Similarities to predicate device

There are no changes to the implant, i.e. Inion BioRestore morsels are the same.

Differences to predicate device

New package sizes (5cc, 6cc, 8cc and 10cc) are added to the portfolio. These will be packaged in the new syringe packaging to improve handling properties.

New package sizes (0.25cc. 0.5 cc. 1.cc. 1.6 cc. 2.0 cc. 2.5 cc. 4.6 and 5.0 cc) are added to the portfolio. These will be packaged in the current packaging (tube).

Verification testing for substantial equivalence determination

Based on the risk analysis, the following verification activities were identified and performed: biological safety evaluation was conducted for the new package configuration; sterilization validation was conducted; and shelf life studies were performed to confirm and verify the shelf life of five years for the new Inion BioRestore™ packaging configuration.

A transportation and handling test was performed to verify the ability of the packaging system to provide physical protection to the sterile barrier and to ensure that no damage of the products takes place, and that functionality of products is not compromised during shipping or handling. The results show that all acceptance criteria were fulfilled.

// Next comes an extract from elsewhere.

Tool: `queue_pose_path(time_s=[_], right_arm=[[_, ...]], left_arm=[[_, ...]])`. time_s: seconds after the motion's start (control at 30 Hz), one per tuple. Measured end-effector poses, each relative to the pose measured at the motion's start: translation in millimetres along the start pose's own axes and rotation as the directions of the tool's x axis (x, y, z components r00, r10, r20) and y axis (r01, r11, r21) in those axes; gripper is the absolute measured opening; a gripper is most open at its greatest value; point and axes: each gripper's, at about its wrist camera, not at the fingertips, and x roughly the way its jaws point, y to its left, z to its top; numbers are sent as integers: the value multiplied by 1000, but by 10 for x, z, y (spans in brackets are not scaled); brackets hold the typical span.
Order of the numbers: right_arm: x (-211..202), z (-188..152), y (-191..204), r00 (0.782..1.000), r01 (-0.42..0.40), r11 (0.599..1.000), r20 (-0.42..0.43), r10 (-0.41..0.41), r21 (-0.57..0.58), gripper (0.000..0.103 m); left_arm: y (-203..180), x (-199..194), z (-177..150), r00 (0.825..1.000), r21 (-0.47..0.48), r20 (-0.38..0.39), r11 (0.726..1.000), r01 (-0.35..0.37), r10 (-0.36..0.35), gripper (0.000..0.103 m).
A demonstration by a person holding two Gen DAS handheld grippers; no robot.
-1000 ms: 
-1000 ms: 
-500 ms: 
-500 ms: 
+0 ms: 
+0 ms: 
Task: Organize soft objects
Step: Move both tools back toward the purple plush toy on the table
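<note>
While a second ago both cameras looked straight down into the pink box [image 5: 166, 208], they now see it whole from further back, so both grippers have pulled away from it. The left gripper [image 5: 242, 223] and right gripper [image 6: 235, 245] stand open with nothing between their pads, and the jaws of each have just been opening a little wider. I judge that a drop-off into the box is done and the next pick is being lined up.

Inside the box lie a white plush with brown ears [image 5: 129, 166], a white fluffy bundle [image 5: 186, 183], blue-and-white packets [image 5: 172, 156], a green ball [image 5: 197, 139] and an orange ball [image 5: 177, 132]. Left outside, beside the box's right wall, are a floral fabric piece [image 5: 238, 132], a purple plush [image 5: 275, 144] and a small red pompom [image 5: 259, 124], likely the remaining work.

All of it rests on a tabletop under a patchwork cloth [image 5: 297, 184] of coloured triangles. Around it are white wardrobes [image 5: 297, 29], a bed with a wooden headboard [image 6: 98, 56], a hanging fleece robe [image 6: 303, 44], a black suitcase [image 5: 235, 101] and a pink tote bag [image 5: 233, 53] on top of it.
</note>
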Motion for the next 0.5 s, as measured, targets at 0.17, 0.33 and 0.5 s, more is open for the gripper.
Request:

As demonstrated by the verification and validation testing, providing the new package sizes and package configurations of Inion BioRestore™ morsels do not raise new or increased risks concerning the safety or efficacy of the devices, when used in accordance with their indications for use. Inion BioRestore ™ morsels can be expected to perform safely and effectively in their intended use; and the product-specific benefits can be considered to clearly overweigh the identified product-specific risks.